Рыбьи дорожки | страница 16



Наконец я перешел в соседний омуток… Та же история!

«Всегда вот так! — досадливо подумал я. — Уйдешь за тридевять земель, а счастье-то, оно под носом! Ну и ловил бы лещей у себя на Унже… Чем не рыба? А то вон куда понесло! Хариуса захотел!»

Солнце жгло. Пришлось скинуть ковбойку. Хорошую ковбойку я купил в Москве, в магазине «Динамо», плотную, не всякий комар одолеет. И очень, на мой взгляд, красивую: пеструю, в красную клетку.

Удочку я воткнул под углом в берег: чего зря руку оттягивать, если не клюет?

— Ну-ка, подвинься! — сказал я растянувшемуся на густой траве Тельке и присел рядом.

Бульк!..

Будто кто бросил в воду маленький камешек. Я посмотрел вокруг и вдруг увидел на середине омутка широко расходящийся круг. А кончик удилища все ниже и ниже кренился к воде.

Я вскочил, схватил удочку, подсек.

Большая серебристо-зеленая рыба вылетела из воды и на долю секунды как бы замерла в воздухе, распустив высоченный верхний плавник. Затем она грузно шлепнулась и тотчас же вылетела вновь. Я поводил ее немного и выбросил на берег.

Видавший всякие рыбацкие виды Телька поднял морду, одобрительно поглядел и стукнул раза два по траве тяжелым хвостом: «С добычей, хозяин!»

Спустя минуту клюнул еще хариус, такой же, граммов, пожалуй, на четыреста. Отлично!

Солнце стало палить нещадно, и вдруг, как на грех, навалились на нас комары. Да еще в компании с мошкой. Вот уж не вовремя! Пришлось одеться.

Хариусы больше не клевали.

Я обошел всю лужайку. Омутков оказалось много. Но рыба не брала — как вымерла речка.

— Эй, рыбачок! — раздался сверху голос хозяйки. — Небось не ловится?

Она стояла на пригорке, неподалеку от избы, прикрыв глаза ладонью от яркого солнца, и, улыбаясь, смотрела на меня.

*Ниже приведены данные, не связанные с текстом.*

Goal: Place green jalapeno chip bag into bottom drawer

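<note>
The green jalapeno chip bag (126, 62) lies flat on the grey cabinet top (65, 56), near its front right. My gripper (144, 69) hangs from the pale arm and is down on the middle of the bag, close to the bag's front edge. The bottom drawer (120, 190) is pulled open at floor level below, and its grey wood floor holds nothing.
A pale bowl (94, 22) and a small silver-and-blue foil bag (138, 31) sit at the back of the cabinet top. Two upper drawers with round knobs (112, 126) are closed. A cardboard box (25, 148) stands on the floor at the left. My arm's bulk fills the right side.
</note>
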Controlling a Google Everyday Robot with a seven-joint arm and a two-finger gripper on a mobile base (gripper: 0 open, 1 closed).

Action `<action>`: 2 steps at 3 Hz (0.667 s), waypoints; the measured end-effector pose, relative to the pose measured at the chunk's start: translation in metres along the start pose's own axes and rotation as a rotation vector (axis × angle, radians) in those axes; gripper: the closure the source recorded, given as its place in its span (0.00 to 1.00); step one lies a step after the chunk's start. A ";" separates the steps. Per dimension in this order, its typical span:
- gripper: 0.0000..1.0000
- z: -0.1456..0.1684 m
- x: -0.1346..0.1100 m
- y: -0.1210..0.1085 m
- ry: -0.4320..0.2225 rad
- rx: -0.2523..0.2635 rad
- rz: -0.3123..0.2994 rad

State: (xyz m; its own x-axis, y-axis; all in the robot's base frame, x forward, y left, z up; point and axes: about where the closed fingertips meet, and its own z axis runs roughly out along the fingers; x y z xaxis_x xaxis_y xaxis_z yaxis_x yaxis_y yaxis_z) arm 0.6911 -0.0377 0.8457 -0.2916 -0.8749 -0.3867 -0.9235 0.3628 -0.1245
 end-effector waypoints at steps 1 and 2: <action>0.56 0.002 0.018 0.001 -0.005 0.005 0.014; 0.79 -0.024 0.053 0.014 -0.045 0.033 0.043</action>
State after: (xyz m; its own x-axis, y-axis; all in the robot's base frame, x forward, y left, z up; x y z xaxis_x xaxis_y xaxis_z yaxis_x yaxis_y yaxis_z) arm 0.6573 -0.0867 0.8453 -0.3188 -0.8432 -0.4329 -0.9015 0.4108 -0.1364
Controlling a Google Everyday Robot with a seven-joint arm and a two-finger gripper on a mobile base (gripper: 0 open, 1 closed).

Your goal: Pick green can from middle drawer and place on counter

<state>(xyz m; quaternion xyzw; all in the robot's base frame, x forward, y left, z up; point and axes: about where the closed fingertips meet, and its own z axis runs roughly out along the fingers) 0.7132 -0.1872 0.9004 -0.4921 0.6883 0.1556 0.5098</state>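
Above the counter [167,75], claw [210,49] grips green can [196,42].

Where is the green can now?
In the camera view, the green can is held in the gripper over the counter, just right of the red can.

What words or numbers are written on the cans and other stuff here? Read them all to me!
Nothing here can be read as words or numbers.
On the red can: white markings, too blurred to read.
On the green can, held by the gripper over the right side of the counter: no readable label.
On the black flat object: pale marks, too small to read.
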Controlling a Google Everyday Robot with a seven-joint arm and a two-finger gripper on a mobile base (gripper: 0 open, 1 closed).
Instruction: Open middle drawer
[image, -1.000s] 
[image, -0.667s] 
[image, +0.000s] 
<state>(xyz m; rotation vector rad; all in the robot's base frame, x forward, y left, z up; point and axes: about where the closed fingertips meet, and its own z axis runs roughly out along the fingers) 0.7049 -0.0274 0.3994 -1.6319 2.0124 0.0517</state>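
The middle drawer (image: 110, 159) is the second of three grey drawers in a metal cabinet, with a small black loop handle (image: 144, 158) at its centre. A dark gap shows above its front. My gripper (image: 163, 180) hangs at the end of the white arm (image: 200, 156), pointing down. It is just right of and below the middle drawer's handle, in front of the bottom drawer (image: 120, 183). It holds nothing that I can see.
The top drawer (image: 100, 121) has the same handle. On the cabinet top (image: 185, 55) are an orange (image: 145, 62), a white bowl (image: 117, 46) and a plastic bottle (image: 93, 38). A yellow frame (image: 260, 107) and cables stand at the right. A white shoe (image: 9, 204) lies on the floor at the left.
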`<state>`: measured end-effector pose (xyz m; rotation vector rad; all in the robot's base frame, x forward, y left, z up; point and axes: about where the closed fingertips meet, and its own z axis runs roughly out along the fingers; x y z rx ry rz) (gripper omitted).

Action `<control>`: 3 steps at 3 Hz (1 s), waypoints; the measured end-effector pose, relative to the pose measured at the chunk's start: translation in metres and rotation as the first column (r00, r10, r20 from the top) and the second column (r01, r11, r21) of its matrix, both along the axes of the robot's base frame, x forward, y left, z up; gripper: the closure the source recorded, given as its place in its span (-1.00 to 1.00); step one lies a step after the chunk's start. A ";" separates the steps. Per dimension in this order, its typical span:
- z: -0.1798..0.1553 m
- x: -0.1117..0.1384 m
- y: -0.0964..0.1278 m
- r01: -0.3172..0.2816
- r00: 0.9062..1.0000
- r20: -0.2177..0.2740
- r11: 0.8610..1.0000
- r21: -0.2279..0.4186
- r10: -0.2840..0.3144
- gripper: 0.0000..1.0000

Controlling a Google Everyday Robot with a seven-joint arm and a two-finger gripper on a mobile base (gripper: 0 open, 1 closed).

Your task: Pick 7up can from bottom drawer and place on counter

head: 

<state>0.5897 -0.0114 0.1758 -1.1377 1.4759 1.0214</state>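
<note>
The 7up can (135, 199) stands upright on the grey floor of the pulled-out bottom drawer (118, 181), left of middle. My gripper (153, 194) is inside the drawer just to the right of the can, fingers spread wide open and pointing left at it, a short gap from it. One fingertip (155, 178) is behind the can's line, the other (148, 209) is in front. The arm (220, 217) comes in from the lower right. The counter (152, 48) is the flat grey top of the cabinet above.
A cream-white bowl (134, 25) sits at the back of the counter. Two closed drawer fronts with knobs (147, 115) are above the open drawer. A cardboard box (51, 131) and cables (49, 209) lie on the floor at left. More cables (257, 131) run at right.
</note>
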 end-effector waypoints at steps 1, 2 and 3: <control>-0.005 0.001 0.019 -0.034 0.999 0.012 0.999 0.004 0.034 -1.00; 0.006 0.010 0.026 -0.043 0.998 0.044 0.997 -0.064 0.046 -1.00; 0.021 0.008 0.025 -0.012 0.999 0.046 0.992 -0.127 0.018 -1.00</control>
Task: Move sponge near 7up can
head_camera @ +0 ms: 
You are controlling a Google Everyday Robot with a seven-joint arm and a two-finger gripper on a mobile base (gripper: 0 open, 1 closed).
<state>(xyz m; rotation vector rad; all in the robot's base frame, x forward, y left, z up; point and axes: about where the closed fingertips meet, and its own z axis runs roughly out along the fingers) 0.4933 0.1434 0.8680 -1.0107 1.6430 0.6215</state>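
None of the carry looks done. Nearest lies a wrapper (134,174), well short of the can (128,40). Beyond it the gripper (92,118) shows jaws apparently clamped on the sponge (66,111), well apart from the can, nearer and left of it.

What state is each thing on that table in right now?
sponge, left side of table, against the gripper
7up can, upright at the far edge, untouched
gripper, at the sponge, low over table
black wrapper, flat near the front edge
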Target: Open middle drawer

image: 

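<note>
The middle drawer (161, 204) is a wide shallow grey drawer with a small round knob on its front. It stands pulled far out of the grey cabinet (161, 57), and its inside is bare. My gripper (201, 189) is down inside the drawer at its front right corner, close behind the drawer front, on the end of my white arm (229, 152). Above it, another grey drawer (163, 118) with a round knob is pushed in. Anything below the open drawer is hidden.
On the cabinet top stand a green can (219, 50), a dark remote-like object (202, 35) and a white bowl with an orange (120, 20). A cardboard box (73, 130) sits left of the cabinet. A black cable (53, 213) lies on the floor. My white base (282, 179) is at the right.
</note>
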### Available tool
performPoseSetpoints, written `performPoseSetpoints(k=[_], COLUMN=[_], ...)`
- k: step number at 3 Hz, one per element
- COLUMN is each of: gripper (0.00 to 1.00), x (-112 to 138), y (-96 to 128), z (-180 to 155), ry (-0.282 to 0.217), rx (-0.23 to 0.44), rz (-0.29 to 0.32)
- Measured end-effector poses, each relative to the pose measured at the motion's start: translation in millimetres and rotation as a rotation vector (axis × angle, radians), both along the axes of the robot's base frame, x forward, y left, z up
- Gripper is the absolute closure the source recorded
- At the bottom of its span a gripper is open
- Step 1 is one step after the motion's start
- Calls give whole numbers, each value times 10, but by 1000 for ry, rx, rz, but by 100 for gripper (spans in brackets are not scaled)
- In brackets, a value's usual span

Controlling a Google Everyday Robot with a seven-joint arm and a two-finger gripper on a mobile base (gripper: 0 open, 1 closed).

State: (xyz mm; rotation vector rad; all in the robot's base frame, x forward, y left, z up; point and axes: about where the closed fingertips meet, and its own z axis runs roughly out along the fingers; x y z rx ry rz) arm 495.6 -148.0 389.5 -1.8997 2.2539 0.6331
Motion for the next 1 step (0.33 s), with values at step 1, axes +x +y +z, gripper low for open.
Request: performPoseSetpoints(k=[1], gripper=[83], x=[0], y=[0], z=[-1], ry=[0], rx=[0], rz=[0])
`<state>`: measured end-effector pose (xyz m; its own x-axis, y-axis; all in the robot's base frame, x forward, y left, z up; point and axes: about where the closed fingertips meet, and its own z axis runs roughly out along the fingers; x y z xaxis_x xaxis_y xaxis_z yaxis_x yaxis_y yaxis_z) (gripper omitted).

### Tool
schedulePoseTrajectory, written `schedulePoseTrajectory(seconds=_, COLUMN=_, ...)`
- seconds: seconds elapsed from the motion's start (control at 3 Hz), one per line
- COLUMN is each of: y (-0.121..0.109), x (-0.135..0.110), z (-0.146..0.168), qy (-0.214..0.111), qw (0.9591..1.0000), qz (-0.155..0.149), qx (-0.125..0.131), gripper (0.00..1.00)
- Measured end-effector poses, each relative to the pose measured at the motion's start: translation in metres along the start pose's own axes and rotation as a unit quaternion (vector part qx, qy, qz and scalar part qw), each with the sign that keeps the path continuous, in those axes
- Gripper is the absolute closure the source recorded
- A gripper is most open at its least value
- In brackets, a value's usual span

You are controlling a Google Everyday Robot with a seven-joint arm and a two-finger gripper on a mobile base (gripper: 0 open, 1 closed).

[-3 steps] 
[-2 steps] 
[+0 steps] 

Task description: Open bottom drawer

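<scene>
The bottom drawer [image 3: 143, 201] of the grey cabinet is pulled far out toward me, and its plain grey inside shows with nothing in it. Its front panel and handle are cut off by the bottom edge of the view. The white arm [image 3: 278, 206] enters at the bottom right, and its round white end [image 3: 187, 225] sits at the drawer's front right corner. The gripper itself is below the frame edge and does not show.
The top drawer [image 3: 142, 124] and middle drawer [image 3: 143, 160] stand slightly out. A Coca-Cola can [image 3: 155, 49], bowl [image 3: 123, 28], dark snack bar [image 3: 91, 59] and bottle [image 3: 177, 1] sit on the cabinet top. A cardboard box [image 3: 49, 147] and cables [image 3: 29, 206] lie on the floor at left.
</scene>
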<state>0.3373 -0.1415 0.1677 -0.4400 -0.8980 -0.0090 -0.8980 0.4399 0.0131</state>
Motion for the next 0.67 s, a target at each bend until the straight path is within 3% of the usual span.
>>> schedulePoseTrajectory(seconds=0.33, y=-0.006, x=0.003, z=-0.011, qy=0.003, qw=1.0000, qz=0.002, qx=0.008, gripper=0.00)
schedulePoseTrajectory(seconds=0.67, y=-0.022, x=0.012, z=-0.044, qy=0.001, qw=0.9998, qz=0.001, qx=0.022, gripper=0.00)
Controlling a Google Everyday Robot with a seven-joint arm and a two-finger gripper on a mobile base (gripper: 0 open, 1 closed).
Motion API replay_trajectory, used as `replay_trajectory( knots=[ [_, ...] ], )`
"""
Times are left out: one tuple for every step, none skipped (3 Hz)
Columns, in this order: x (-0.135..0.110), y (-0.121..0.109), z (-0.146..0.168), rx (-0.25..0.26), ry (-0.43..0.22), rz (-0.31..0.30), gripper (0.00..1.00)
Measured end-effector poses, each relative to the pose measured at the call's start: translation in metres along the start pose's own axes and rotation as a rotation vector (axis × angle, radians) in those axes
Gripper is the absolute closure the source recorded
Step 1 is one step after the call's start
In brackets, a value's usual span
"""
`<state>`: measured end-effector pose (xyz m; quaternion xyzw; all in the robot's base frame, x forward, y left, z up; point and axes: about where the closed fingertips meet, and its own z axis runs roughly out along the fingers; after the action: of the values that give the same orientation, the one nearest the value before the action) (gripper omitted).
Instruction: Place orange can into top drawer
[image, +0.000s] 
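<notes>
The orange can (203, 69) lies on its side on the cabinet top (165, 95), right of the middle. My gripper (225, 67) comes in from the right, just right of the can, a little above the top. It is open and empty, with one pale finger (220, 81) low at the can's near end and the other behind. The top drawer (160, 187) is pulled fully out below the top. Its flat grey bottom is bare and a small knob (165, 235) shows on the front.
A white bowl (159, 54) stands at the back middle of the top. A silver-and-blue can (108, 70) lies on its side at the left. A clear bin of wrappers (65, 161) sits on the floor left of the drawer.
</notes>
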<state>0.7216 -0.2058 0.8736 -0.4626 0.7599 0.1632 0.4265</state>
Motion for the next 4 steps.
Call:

— Рубаху-то, рубаху смени! Иди, я тебе старикову дам, зеленую. Ишь, разрядился, словно девка на беседе! Разве он так возьмет? Боится!

Я ожесточенно треснул себя рукой по щеке, по затылку, по лбу. Но что такое укус комара, даже костромского, в сравнении с охотничьим упоением! Через пять минут, облачившись в зеленую, выгоревшую дедову гимнастерку, я уже тащил осыпанного черными звездами красавца.

— Опасается он пестроты. Не приучен! — говорила мне к вечеру хозяйка, ставя на стол сковородку жареной рыбы, от которой исходил тонкий аромат, будто от лесных трав. — Мало на берегу цвета такого красного. Хвойный у нас край — ель, да сосна, да мозжуха. А вот белую рубаху мой старик наденет — ничего, хорошо ловится. Белая, как облачко летнее, в воде отражение имеет — сорьёз ее мало боится.